If Fraser scorns America as a “so-called democracy” and continually denounces conservatives, he has a soft-spot for radicals of every sort. His 2004 book, History of Hope, rummages through America’s past looking for models of hope amidst what Fraser sees as the general gloom of U. S. history. Fraser lauds the 19th century utopian movements that dispensed with monogamy and private property. He celebrates ethnic Mexicans in the American Southwest who refused to accept the results of the Mexican-American war even generations later, praising their violent resistance to “Anglo-American aggression.” Fraser even applauds traditional Mexico’s communal conception of property as a hopeful alternative to America’s acceptance of capitalism. Naturally, Fraser hails America’s first great socialist leader, Eugene V. Debs. He commends the various liberation movements of the 1960s, lauds Jesse Jackson’s Rainbow Coalition, and even praises the anarchists whose violent demonstrations in Seattle in 1999 shut down a meeting of the World Trade Organization. Those violent demonstrators, forerunners of Occupy Wall Street, were fiercely condemned by mainstream liberals at the time.

So does Fraser’s AP U.S. history textbook, By the People, reflect the egregious political biases of his popular and academic work? Not according to his publisher, Pearson, which said when challenged on the anti-Trump additions: “[This textbook] was developed by an expert author and underwent rigorous peer review to ensure academic integrity…[it] aims to promote debate and critical thinking by presenting multiple sides.” The claim that a thoroughly politicized and almost uniformly leftist history profession would nix this textbook via peer review is laughable. When it comes to political bias, today’s academics are peers, all right.

By the People does provide a fig leaf for the “multiple sides” claim by presenting occasional “boxes” juxtaposing original texts from opposing sides of the political spectrum. We know from History of Hope that Fraser sees Jesse Jackson’s “Rainbow Coalition” speech at the 1988 Democratic National Convention as a high point of American history. In By the People, though, excerpts from Jackson’s address are juxtaposed to passages from Pat Robertson’s speech at the 1988 Republican Convention.

The problem is that the main text of By the People lays the groundwork for Jackson by presenting every leftist movement of the time in glowing, uncritical terms. Conservatives, on the other hand, are consistently portrayed as angry, unthinking reactionaries and vicious racists.

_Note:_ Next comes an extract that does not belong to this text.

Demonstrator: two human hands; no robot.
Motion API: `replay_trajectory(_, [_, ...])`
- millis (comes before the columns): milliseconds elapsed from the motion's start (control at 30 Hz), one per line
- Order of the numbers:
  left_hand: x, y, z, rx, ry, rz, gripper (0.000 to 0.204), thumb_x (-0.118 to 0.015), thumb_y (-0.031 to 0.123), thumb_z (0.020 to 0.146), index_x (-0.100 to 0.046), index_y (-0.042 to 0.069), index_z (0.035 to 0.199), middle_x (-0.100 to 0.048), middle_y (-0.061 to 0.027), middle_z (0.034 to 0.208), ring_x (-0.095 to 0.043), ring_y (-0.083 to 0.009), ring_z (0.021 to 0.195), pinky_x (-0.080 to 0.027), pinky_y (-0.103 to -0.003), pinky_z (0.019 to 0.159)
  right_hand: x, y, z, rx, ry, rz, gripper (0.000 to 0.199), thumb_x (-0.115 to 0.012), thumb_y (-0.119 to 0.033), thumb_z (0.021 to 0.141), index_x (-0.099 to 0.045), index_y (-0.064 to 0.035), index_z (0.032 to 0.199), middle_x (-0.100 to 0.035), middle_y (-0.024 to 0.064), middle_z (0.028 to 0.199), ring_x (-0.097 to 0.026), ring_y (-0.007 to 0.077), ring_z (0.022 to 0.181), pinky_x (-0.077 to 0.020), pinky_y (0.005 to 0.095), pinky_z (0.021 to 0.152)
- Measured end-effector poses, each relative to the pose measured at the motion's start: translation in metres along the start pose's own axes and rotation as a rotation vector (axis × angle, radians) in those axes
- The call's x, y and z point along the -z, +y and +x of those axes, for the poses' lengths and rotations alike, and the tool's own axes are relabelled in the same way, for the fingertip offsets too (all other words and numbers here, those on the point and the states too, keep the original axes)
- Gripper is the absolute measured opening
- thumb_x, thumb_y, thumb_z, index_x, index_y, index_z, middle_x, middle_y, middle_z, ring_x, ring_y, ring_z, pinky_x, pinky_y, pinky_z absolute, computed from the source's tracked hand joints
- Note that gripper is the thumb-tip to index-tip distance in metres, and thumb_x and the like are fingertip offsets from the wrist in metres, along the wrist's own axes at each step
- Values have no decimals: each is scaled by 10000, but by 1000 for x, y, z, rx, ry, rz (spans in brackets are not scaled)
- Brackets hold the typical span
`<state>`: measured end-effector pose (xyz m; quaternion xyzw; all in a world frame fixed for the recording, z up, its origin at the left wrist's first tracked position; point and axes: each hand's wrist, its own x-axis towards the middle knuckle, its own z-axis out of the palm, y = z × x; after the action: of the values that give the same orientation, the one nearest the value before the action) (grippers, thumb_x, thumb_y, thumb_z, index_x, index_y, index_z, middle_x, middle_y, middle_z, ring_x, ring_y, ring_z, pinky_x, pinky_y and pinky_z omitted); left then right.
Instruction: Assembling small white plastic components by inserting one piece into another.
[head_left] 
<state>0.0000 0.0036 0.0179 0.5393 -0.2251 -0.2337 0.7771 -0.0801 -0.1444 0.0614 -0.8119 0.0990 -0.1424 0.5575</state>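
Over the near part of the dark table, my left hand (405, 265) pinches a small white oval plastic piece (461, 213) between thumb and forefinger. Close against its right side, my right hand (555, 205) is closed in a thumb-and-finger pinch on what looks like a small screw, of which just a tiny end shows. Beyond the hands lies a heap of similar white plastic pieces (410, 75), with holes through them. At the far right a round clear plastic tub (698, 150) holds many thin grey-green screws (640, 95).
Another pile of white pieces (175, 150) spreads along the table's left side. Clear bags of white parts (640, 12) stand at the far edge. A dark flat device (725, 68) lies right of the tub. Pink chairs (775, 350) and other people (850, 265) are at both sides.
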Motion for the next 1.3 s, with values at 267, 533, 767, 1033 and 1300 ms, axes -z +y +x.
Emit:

In the main text, for example, Fraser quotes gauzy, moderate-sounding rhetoric from the charter of the radical Students for a Democratic Society (SDS), and lengthy inspiring excerpts from President Obama’s second inaugural address. When leftists go to extremes, Fraser always offers justifications: American napalm in Vietnam explains violent anti-war demonstrations; Black Panther radicalism is merely a response to police forces acting like “occupying armies” in the black community (identical to Fraser’s controversial framing of the Black Lives Matter movement). Fraser goes into high dudgeon over Rush Limbaugh’s humorous jabs at the left, bemoaning the decline of “good manners.” Yet he presents the vastly cruder antics of the Yippies as necessary mockery of those who were “leading the country to ruin.”

Conservatives, by contrast, lacking apparent justification for their actions, simply react in anger and fear. Fraser rarely provides reasons for conservatives’ views, and they’re mangled when he des. Opposition to Clintoncare and Obamacare is said to be fueled by selfish insurance interests, not policy arguments. While leftists are presented via their own most inspiring rhetoric, conservatives’ actions are framed by quotes from their critics.

Fraser highlights religious arguments, like the preacher who said, “The blessings of capitalism come from God.” Yet the modern conservative movement and its leading ideas remain a mystery to Fraser’s readers.  After reams of gauzy leftist rhetoric, the sum total of Fraser’s account of Buckleyite conservatism is that “any interference with individual rights would destroy human freedom.” Instead of presenting the argument for limited government, we’re told that conservatives opposed Obamacare because of a “longstanding bias among Americans against big government.” All of this is consistent with Fraser’s academic work, which reduces conservatism to a series of irritable mental gestures.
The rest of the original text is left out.